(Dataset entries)
----------------

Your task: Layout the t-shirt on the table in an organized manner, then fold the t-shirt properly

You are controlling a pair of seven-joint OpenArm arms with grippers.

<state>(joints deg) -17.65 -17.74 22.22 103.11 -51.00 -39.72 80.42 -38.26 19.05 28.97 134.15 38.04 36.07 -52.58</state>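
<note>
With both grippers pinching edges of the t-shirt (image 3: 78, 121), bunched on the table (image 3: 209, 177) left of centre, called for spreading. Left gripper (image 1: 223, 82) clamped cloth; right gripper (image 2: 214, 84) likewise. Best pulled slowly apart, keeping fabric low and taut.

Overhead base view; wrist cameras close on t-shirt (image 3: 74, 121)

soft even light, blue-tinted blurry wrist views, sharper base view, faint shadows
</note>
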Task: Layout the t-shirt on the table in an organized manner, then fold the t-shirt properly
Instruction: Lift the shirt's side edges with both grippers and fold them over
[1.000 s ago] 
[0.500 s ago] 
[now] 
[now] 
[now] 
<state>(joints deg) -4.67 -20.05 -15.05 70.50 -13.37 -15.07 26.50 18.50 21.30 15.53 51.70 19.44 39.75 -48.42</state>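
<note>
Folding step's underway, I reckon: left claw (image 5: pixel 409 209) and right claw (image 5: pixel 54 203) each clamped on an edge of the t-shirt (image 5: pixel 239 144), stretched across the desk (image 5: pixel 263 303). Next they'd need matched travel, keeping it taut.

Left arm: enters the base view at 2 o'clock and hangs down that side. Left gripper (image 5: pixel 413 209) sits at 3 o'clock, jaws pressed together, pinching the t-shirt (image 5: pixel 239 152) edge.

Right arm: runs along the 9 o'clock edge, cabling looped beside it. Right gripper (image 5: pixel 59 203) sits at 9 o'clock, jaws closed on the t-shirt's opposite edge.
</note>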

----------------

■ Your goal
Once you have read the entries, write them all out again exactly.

■ Task result
Your task: Layout the t-shirt on the table in an organized manner, then fold the t-shirt properly

You are controlling a pair of seven-joint OpenArm arms with grippers.

<state>(joints deg) -17.65 -17.74 22.22 103.11 -51.00 -39.72 80.42 -38.26 19.05 28.97 134.15 38.04 36.07 -52.58</state>
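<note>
With both grippers pinching edges of the t-shirt (image 3: 78, 121), bunched on the table (image 3: 209, 177) left of centre, called for spreading. Left gripper (image 1: 223, 82) clamped cloth; right gripper (image 2: 214, 84) likewise. Best pulled slowly apart, keeping fabric low and taut.

Overhead base view; wrist cameras close on t-shirt (image 3: 74, 121)

soft even light, blue-tinted blurry wrist views, sharper base view, faint shadows
</note>
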Task: Layout the t-shirt on the table in an organized manner, then fold the t-shirt properly
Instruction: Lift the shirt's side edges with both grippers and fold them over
[1.000 s ago] 
[0.500 s ago] 
[now] 
[now] 
[now] 
<state>(joints deg) -4.67 -20.05 -15.05 70.50 -13.37 -15.07 26.50 18.50 21.30 15.53 51.70 19.44 39.75 -48.42</state>
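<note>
Folding step's underway, I reckon: left claw (image 5: pixel 409 209) and right claw (image 5: pixel 54 203) each clamped on an edge of the t-shirt (image 5: pixel 239 144), stretched across the desk (image 5: pixel 263 303). Next they'd need matched travel, keeping it taut.

Left arm: enters the base view at 2 o'clock and hangs down that side. Left gripper (image 5: pixel 413 209) sits at 3 o'clock, jaws pressed together, pinching the t-shirt (image 5: pixel 239 152) edge.

Right arm: runs along the 9 o'clock edge, cabling looped beside it. Right gripper (image 5: pixel 59 203) sits at 9 o'clock, jaws closed on the t-shirt's opposite edge.
</note>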

Nothing else belongs in this output.